§ Exercise goal
For this exercise, return only the lines in the records below from the one holding "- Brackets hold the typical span" through the one holding "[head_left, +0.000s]", including both, exactly as they appear and without pictures.

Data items

○ ○ ○

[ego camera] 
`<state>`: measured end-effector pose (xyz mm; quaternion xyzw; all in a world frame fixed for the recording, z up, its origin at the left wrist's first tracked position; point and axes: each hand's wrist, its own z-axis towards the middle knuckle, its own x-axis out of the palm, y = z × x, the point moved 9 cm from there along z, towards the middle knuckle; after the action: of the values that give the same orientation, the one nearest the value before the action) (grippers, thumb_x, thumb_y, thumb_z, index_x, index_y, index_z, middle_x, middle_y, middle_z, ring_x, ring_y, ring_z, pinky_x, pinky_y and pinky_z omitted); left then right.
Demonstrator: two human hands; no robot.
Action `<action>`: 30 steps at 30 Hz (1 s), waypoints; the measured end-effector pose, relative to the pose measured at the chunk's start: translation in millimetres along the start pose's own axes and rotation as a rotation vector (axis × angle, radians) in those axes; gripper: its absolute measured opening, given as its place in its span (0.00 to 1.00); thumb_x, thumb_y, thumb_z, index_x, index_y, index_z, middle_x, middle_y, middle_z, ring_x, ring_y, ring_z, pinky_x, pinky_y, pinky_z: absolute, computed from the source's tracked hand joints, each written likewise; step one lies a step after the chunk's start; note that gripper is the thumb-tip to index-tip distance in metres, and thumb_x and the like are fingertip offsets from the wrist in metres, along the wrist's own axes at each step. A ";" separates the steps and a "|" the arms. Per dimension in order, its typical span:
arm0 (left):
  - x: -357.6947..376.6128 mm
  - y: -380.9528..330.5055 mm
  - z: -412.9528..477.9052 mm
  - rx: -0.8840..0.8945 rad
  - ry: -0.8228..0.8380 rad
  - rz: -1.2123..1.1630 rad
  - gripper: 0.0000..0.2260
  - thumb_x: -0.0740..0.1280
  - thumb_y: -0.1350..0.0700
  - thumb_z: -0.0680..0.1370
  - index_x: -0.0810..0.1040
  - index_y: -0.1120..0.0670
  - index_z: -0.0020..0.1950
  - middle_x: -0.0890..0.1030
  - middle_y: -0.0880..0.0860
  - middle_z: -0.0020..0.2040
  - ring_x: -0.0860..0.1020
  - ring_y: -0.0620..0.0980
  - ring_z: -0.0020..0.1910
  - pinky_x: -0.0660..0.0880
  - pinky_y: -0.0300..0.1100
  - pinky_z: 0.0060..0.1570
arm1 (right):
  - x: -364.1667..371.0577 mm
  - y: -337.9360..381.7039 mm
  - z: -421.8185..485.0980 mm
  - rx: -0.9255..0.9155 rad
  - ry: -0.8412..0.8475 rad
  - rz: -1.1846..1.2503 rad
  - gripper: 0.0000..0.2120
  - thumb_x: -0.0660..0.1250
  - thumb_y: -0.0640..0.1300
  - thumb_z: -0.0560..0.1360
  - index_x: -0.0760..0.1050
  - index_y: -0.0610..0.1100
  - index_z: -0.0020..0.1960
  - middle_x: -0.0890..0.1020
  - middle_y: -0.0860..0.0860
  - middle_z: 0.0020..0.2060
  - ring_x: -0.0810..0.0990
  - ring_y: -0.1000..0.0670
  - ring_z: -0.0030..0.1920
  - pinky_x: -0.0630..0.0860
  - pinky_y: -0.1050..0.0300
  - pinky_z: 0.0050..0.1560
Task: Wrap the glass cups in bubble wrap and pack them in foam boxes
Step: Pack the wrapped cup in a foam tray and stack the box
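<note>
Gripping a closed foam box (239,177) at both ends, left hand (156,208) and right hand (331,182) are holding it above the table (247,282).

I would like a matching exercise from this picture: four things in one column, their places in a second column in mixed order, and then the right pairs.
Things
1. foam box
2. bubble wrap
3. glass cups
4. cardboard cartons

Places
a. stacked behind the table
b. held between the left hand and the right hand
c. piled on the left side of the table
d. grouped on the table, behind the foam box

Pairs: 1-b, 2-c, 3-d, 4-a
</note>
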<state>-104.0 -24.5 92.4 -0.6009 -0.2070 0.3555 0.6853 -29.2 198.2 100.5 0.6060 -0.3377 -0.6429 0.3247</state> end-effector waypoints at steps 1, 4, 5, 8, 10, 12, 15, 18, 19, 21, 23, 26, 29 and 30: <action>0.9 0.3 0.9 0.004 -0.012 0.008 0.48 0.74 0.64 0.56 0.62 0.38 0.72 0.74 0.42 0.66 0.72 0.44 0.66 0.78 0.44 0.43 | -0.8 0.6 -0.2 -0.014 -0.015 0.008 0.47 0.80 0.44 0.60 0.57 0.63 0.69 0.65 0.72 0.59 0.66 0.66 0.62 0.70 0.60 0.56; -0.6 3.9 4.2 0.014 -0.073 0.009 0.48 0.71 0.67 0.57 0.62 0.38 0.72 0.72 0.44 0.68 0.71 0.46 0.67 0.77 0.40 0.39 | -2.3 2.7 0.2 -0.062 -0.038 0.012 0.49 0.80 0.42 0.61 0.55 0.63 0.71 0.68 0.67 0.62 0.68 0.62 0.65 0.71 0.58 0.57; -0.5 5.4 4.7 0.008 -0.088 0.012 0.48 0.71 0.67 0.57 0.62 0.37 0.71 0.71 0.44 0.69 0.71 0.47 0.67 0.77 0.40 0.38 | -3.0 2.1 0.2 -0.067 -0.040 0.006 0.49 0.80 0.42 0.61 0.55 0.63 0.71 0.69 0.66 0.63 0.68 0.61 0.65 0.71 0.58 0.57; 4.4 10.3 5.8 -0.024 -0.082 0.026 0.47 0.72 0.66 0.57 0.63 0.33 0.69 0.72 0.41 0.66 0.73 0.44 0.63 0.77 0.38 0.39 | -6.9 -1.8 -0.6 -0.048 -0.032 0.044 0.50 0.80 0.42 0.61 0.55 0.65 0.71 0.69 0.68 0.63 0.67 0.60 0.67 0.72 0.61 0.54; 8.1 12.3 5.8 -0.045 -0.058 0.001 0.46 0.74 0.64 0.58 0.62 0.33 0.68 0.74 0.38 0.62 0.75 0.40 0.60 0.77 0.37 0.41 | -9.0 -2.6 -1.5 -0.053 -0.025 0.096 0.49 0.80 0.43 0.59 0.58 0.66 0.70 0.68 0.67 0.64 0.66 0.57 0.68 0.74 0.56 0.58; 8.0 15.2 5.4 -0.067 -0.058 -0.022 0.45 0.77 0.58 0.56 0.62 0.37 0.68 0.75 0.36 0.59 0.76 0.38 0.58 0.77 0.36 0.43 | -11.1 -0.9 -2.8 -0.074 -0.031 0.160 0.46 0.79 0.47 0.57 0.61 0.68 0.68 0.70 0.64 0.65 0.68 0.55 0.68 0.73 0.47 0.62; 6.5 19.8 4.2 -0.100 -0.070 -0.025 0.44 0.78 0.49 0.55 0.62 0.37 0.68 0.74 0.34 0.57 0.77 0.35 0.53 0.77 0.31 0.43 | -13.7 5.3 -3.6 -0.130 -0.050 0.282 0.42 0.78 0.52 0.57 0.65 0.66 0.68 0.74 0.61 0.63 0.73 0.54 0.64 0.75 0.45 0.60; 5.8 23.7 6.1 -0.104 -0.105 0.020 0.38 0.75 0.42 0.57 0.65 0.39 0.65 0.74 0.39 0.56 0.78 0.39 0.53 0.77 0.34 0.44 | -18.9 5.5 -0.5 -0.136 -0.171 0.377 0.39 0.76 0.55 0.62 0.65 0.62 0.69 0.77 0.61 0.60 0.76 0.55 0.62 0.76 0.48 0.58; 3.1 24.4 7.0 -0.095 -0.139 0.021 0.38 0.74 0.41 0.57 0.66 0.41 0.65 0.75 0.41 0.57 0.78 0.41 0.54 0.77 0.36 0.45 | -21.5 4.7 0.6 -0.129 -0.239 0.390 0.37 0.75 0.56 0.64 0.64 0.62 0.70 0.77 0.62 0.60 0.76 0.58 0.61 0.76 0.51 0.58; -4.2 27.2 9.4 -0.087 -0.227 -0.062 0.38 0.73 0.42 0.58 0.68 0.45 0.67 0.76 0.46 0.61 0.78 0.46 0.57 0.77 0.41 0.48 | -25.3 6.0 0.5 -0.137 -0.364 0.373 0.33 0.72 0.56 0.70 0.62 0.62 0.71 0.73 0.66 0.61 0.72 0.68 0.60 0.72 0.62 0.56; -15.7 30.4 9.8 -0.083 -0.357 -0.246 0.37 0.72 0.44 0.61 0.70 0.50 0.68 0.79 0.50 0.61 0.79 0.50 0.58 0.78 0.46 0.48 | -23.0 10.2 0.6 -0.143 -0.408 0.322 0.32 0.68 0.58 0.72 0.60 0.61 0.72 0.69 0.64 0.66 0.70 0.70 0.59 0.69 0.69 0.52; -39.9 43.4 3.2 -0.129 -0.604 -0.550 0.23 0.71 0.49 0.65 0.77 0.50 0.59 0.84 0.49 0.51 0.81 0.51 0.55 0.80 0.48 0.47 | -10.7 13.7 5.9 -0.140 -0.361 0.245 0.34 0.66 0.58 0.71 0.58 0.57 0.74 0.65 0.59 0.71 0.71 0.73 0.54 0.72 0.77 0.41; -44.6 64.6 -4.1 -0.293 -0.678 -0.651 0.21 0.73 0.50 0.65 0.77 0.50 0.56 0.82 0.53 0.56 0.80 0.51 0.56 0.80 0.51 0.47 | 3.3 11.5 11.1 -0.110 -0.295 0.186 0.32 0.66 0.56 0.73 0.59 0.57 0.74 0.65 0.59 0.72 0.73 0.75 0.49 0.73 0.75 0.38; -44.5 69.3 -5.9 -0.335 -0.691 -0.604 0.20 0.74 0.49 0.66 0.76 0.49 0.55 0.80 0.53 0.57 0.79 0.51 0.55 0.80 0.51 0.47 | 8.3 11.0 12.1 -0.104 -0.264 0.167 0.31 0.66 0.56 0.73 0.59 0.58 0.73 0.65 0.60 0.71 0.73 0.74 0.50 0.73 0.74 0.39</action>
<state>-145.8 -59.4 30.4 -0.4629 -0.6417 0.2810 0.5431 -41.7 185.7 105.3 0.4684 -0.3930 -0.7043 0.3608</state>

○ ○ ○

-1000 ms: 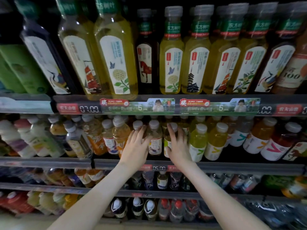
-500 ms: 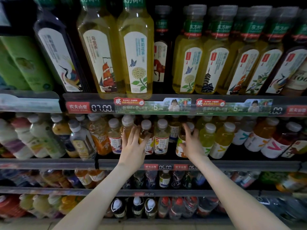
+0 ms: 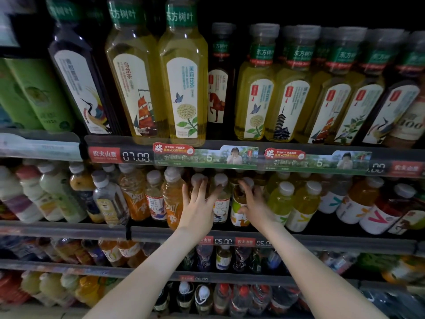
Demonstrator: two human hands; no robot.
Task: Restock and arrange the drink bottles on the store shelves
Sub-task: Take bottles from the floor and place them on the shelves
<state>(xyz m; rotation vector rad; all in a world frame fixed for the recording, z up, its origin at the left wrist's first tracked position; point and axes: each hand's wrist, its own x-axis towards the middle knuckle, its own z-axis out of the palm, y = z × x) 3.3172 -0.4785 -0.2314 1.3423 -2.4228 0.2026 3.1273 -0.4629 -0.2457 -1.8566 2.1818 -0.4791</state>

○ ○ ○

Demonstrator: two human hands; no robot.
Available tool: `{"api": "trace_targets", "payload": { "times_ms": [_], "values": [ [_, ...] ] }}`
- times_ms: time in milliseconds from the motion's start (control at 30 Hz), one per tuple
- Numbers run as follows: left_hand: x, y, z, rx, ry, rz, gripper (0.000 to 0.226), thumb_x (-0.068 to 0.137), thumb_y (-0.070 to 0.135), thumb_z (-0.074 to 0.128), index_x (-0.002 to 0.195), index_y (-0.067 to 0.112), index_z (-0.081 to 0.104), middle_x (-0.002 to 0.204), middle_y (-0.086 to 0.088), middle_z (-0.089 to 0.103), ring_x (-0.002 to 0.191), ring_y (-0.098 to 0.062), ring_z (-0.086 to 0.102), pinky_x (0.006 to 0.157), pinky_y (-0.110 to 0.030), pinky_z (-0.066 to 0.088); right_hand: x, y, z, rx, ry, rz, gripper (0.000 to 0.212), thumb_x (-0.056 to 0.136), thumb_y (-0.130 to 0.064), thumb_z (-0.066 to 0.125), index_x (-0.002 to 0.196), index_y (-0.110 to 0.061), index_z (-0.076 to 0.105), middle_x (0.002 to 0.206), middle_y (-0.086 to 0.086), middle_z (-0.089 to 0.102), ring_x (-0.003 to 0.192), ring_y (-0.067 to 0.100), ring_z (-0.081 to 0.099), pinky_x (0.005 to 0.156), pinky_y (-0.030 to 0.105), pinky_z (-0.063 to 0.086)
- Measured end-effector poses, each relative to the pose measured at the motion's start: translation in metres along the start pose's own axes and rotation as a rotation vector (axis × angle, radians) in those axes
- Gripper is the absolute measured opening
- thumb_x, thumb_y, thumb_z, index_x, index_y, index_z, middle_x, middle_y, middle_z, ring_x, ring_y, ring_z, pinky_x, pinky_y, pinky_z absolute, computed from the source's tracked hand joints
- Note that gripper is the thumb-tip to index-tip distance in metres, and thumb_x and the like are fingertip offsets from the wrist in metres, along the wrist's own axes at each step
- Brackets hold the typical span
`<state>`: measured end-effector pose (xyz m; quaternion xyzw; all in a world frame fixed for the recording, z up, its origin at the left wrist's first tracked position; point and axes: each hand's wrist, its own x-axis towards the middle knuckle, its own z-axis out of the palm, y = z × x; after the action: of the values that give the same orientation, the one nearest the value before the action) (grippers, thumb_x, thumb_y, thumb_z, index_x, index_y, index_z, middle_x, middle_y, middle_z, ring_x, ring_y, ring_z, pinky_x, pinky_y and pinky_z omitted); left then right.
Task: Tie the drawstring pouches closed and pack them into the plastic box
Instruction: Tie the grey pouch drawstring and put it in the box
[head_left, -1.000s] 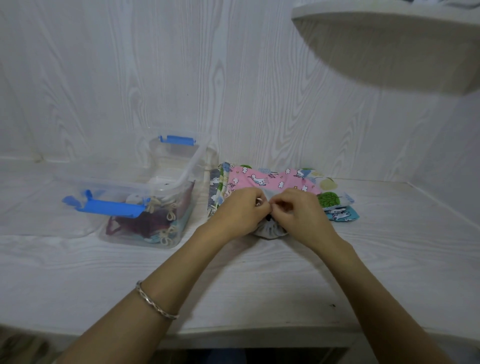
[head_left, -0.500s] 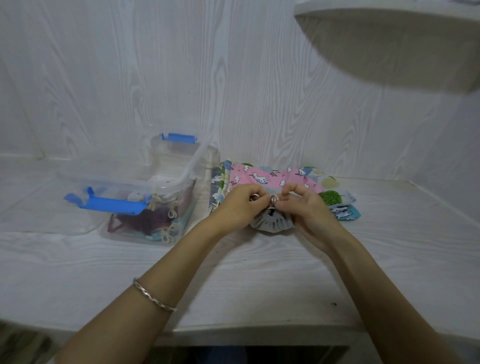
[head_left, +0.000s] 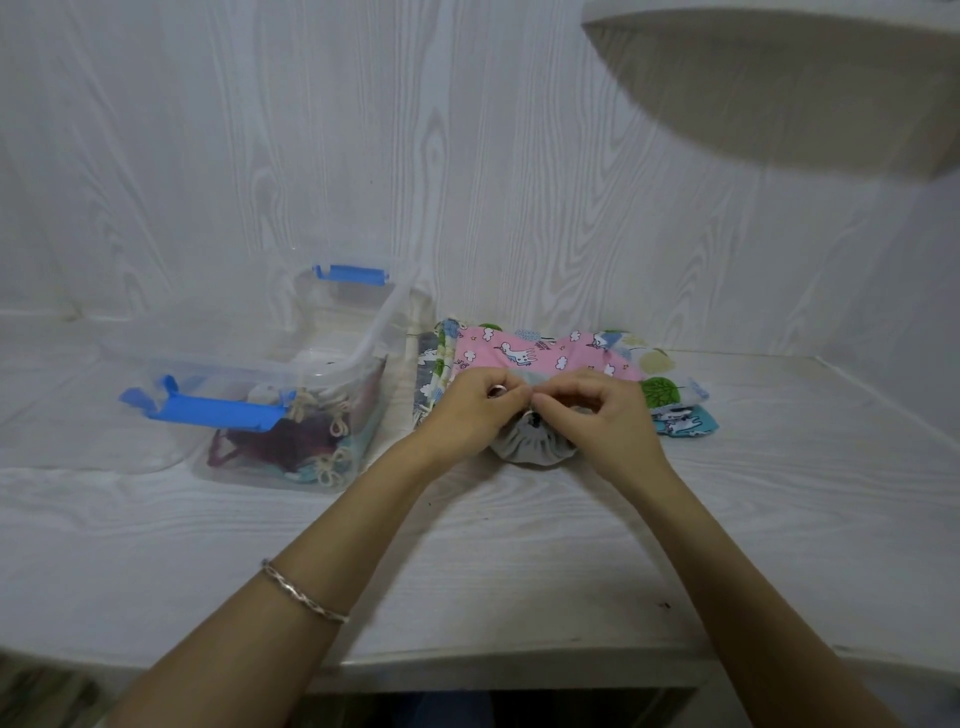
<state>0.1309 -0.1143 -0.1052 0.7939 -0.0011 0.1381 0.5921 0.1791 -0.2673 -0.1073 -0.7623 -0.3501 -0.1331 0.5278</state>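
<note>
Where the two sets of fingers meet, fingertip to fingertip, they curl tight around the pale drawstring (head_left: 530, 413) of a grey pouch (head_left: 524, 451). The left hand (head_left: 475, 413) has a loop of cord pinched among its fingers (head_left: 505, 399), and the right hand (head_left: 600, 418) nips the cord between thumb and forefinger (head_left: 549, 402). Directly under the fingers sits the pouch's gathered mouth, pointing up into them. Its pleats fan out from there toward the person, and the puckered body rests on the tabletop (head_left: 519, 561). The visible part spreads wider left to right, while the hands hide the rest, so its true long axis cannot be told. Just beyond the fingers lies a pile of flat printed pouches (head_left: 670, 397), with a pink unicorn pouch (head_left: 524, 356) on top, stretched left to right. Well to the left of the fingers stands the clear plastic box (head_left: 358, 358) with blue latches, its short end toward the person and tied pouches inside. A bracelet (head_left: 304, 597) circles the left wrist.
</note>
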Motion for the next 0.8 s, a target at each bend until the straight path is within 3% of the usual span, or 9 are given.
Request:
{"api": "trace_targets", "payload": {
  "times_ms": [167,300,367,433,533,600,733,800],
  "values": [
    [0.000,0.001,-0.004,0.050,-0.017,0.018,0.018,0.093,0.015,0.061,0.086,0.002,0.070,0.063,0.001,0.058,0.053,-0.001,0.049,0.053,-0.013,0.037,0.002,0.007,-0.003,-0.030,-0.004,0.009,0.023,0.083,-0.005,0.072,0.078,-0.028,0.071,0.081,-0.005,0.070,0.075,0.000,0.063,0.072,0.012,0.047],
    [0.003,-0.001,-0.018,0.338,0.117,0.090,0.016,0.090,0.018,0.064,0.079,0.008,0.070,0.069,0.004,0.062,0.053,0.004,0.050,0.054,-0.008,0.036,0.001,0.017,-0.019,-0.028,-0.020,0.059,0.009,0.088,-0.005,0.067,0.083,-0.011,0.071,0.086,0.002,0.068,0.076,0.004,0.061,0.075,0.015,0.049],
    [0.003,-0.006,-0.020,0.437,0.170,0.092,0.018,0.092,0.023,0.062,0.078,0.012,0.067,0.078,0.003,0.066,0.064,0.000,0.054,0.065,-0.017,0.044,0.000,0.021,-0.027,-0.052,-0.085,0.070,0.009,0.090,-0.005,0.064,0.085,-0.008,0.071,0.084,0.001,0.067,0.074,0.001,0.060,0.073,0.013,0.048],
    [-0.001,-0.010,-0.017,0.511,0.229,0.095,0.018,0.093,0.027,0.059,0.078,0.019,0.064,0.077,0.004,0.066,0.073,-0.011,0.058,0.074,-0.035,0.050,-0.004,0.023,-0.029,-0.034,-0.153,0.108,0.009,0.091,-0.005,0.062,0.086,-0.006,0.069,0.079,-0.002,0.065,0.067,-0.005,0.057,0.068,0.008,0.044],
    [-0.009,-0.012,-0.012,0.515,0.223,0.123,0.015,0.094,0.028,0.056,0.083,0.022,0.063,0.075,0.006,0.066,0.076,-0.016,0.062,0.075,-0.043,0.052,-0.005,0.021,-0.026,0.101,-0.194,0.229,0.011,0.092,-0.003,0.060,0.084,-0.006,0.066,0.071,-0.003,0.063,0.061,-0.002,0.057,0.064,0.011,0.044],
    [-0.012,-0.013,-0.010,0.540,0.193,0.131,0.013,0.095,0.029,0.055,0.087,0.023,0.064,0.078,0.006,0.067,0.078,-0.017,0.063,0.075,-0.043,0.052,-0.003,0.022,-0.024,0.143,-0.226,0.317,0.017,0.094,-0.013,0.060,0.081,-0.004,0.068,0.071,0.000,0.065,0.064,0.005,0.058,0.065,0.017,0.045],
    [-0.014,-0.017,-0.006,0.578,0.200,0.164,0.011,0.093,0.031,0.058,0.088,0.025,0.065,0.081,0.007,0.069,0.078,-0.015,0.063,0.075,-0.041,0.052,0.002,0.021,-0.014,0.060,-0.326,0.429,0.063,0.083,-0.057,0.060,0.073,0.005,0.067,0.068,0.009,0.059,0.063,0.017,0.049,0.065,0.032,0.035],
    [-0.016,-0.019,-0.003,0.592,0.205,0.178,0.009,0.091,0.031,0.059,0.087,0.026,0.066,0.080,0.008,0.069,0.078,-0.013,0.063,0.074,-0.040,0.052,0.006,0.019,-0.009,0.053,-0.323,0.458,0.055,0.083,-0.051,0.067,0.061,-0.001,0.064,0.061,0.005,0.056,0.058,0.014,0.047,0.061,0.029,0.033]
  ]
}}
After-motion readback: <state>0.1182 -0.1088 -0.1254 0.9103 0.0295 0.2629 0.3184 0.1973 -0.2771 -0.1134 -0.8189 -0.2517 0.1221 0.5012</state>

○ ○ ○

§ Exercise result
- Brackets hold the typical span
`<state>`: measured end-effector pose (xyz m; quaternion xyzw; all in a world frame fixed for the recording, z up, its origin at the left wrist's first tracked position; point and axes: each hand's wrist, its own x-axis towards the middle knuckle, its own z-axis out of the palm, y = z × x; after the action: of the values that give the same orientation, the one nearest the value before the action) (grippers, thumb_x, thumb_y, thumb_z, index_x, index_y, index_z, middle_x, middle_y, middle_z, ring_x, ring_y, ring_z, pinky_x, pinky_y and pinky_z omitted); left then right.
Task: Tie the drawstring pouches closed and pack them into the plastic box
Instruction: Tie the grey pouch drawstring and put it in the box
[head_left, -1.000s] 
[head_left, -0.500s] 
[head_left, +0.000s] 

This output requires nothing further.